# What makes a tank a "breeder" tank ?



## PhonicsBus (Feb 7, 2010)

I've seen the term "Breeder tank" a few times, but I'm not sure how it differs from a regular tank.

Can someone enlighten me, please ?


----------



## TBemba (Jan 11, 2010)

My idea of a breeder tank is one that is also called "Fish room" quality and that means different things but mostly one of the following the glass is scratched or the trim on the tank is not there or broken or the silicone has been redone and not very well. It could mean any one or all of these things. Show room quality means it is like brand new and you would have no problem putting it in your living room.
People in the hobby use previous used tanks to breed their fish because they don't need a new tank to do so and saves them money.

Hope this helps

Tim


----------



## Tbird (Oct 5, 2009)

Generally breeder tanks have a larger foot print then then regular tank. A standard 20G would be 24 x 12 where a 20 G long or breeder would be 30 x 12 and not as tall. Same with a 30G, standard is usually 30 x 12 where a 30G long would be 36 x 12.


----------



## KnaveTO (May 13, 2007)

TBird is mostly correct. Breeder tanks have a larger footprint but are usually shorter in height. I have a 30 gal & a 40 gal breeder. Both of them are 18" deep, the 30 is 30" long and 12" high and the 40 is 36" long and 14" high


----------



## Aquatic Designs (Apr 2, 2006)

As already explained.
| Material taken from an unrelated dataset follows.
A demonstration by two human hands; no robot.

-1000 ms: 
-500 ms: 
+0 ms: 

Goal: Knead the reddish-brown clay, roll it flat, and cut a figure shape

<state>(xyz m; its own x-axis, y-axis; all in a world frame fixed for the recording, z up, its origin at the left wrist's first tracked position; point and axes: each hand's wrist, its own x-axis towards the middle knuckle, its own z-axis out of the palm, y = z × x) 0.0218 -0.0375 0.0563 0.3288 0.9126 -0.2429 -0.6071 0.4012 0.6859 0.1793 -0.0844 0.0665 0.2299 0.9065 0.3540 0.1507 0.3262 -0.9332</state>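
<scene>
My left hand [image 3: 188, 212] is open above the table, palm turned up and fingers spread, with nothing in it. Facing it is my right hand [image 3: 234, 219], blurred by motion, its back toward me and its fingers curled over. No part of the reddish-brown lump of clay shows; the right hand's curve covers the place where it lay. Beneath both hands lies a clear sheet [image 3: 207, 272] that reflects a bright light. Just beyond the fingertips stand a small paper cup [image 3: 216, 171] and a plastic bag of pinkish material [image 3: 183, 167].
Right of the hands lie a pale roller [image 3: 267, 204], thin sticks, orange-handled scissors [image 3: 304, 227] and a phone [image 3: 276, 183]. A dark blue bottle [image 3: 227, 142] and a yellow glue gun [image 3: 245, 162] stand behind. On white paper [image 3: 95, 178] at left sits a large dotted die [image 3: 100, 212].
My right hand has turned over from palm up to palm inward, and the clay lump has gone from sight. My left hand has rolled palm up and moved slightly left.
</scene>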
The term "breeder tank" refers to tanks that are lower in profile and larger in footprint. 

Scratches, trim or anything else have nothing to do with the term. It has nothing to do with quality. Only the shape.


----------



## Big Jim (Jan 7, 2010)

Long and short


----------



## Riceburner (Mar 14, 2008)

yep...that's the long and short of it.....


----------